# Task
Please give all of the data again, character for character, and drop the pictures.

# Collected data
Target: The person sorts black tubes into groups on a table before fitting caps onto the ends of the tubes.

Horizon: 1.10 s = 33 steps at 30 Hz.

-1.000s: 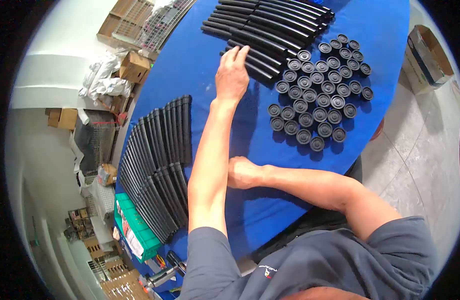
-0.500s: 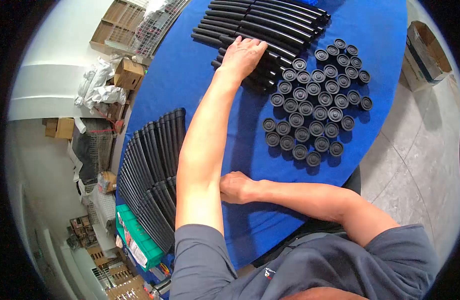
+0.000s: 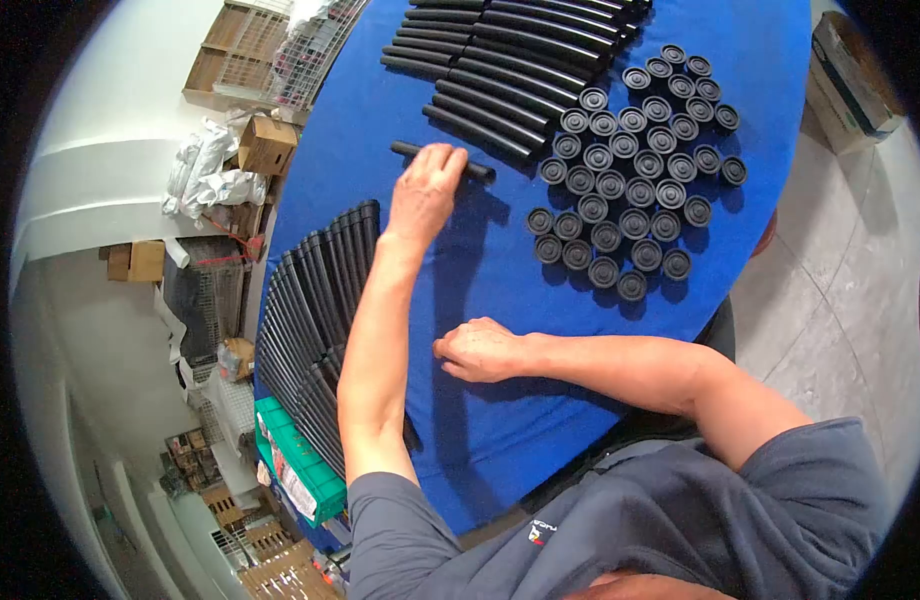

# Solution
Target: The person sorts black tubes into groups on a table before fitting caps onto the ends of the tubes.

Horizon: 1.10 s = 33 steps at 30 Hz.

-1.000s: 
-0.500s: 
+0.000s: 

Work on the answer is now done.